The high-rise driven construction boom is showing clear signs of a downturn, with recent research showing that approvals dropped sharply during the month of October.
According to new figures from Westpac Institutional Bank IQ (WIBIQ), dwelling approvals fell by a total of 12.6 per cent in October.
Westpac senior economist Matthew Hassan commented that the decline in high-rise approvals was “considerably more volatile”, dropping by 40 per cent to its lowest level since September 2014.
“Other segments were also soft, most notably detached house approvals down 3.4 per cent – a sizeable fall for what is usually a much more stable component and one that should have seen more support from recent rate cuts,” Mr Hassan highlighted.
“Overall the update is unambiguously weak and puts a clear marker in the ground showing the construction cycle is now turning down,” he said.

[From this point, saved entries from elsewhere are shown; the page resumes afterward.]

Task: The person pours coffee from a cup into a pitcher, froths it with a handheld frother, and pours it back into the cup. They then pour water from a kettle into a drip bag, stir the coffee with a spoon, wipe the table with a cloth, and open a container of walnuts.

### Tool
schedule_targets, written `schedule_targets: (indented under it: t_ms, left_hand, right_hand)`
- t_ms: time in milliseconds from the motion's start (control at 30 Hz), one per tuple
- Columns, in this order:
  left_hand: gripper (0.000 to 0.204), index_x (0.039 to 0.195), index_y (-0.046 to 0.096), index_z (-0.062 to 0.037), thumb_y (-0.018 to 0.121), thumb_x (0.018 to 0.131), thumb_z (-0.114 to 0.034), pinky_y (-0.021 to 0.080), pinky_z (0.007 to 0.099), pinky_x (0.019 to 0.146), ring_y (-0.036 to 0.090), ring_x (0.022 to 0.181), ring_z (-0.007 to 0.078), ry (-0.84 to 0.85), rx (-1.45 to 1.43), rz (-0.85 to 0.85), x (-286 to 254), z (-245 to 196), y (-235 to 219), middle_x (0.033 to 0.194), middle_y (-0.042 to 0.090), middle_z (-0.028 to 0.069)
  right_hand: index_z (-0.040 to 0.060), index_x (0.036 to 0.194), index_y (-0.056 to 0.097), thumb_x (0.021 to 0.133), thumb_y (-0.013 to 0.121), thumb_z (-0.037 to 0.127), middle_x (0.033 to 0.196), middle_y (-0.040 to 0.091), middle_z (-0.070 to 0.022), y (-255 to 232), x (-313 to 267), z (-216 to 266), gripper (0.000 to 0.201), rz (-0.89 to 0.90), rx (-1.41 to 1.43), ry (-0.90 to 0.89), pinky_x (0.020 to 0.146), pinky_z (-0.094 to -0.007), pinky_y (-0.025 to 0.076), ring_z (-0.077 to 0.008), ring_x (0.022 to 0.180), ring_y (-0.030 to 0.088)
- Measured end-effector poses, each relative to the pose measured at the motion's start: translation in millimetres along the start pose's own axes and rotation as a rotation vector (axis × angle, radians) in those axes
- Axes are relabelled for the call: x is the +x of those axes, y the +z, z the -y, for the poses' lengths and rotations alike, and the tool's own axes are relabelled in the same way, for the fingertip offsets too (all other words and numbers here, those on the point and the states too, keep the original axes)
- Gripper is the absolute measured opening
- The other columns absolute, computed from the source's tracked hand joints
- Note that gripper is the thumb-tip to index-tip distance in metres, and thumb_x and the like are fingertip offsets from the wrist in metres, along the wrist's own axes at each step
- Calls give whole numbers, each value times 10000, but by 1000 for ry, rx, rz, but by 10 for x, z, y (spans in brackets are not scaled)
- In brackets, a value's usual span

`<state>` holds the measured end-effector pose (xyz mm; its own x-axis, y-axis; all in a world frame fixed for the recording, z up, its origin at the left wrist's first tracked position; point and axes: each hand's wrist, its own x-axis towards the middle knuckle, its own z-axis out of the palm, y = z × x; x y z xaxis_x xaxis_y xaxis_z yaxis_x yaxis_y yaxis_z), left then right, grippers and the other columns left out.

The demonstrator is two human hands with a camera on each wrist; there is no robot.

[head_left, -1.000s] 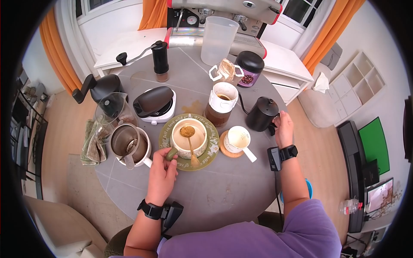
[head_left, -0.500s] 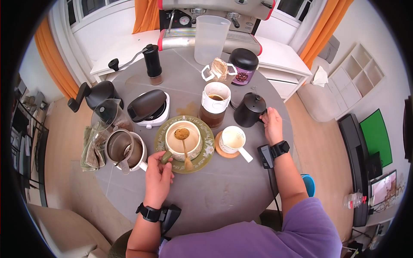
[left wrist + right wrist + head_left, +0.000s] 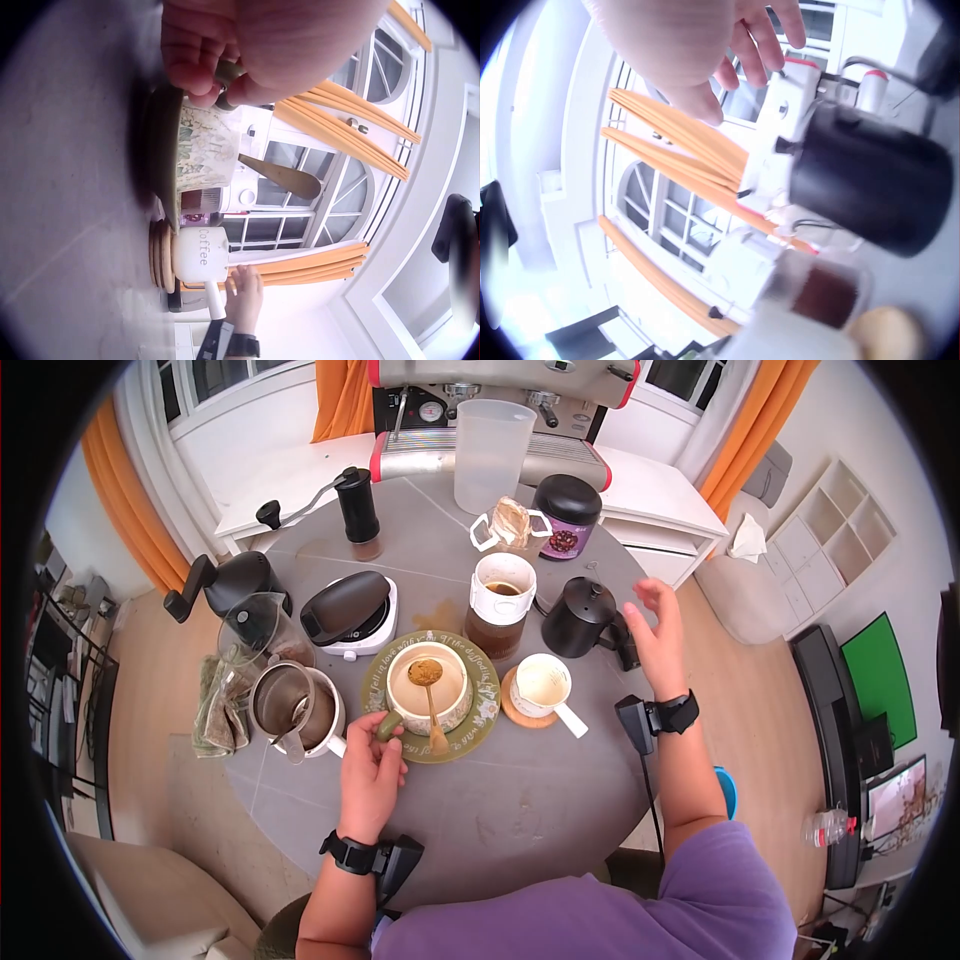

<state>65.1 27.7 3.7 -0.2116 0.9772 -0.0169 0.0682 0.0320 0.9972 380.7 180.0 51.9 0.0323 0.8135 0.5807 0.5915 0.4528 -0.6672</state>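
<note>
With my left hand I pinch the green handle of a cream patterned cup. The cup stands on a green saucer with lettering round its rim. A gold spoon lies across the cup, brown powder in its bowl; its handle end juts past the rim in the left wrist view. My right hand is just right of a black kettle, fingers spread and apart from it. In the right wrist view the kettle stands beyond the fingers, and nothing is in that hand.
A white handled cup sits on a wooden coaster. Behind it are a glass server with a white dripper and a coffee jar. To the left stand a scale, a mug with a metal strainer and a hand grinder.
My right hand has let go of the kettle's handle and moved off to the right, after the kettle shifted slightly. My left hand stays at the cup's handle.
</note>
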Motion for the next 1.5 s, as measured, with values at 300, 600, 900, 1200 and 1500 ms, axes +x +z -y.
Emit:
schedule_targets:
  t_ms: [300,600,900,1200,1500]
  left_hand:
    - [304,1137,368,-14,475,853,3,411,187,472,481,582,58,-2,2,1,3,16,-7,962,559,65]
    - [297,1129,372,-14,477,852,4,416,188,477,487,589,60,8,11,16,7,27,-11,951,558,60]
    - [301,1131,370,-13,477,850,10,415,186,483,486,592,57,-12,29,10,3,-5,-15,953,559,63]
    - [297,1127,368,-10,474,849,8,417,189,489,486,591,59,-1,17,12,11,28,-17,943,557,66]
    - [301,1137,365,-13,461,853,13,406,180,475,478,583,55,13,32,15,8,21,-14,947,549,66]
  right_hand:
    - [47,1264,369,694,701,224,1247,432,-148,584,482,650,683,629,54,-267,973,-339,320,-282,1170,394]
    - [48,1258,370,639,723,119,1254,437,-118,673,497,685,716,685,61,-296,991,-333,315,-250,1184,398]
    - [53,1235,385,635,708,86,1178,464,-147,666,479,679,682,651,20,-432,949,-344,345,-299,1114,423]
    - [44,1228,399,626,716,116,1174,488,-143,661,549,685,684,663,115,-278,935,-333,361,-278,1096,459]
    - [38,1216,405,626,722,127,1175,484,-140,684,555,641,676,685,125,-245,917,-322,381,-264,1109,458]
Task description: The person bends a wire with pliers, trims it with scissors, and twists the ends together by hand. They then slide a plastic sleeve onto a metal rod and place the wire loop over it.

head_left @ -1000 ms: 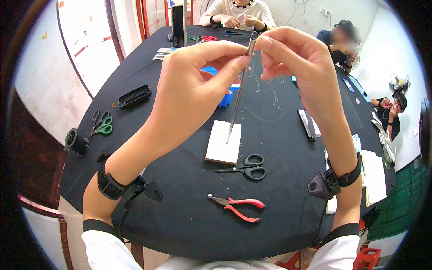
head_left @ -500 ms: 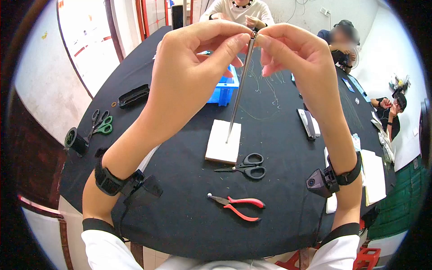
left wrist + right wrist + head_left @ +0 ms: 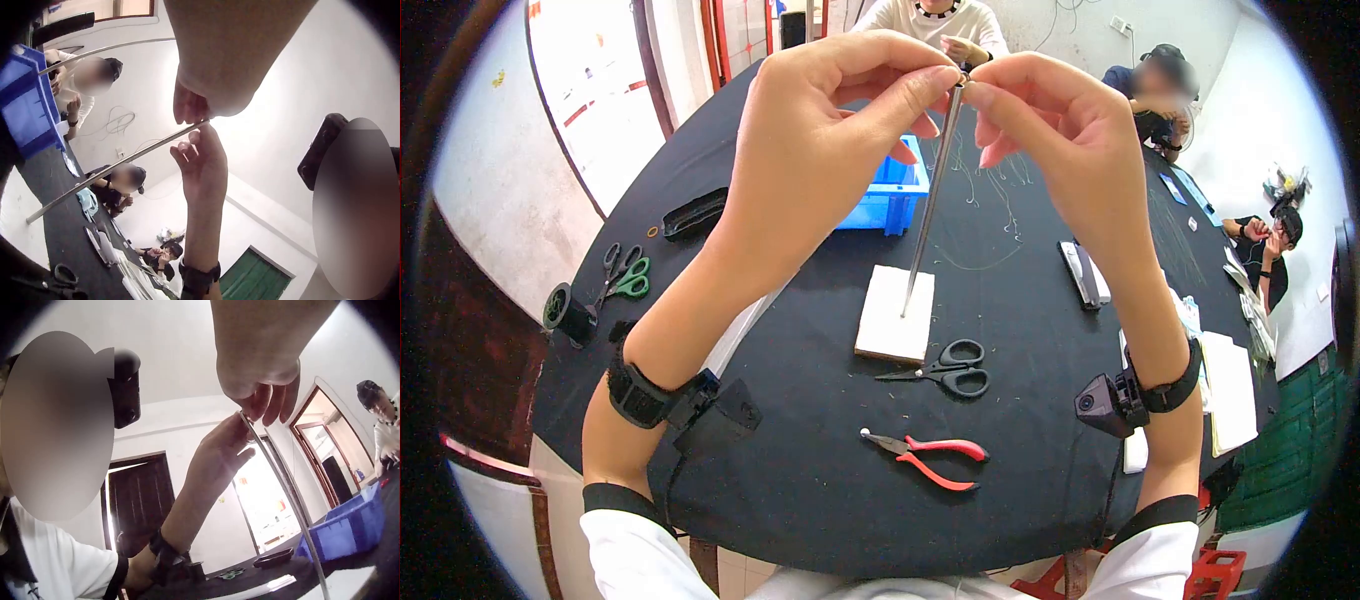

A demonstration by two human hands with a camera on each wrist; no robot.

In October, NSW reported a fall in dwelling approvals of 15.7 per cent month-on-month. This was closely followed by Western Australia (-14.3 per cent month-on-month) and Queensland (-9.8 per cent month-on-month).
South Australia and Victoria also posted a drop in dwelling approvals of 8.4 per cent and 2.7 per cent month-on-month respectively.
Notably, Western Australia experienced the sharpest year-on-year drop in dwelling approvals of 36.8 per cent.
Mr Hassan noted: “The long lags on high rise projects, which on average take two to two-and-a-half years to complete, mean the downturn in this segment will not impact construction activity until well into 2018 with work done set to be well supported in 2017.”
“Westpac’s current forecasts are based on a wind-down in high rise approvals broadly in line with the one shown today impacting activity in 2018. From our point of view, the main risk for 2017 is the degree to which other segments weaken,” he concluded.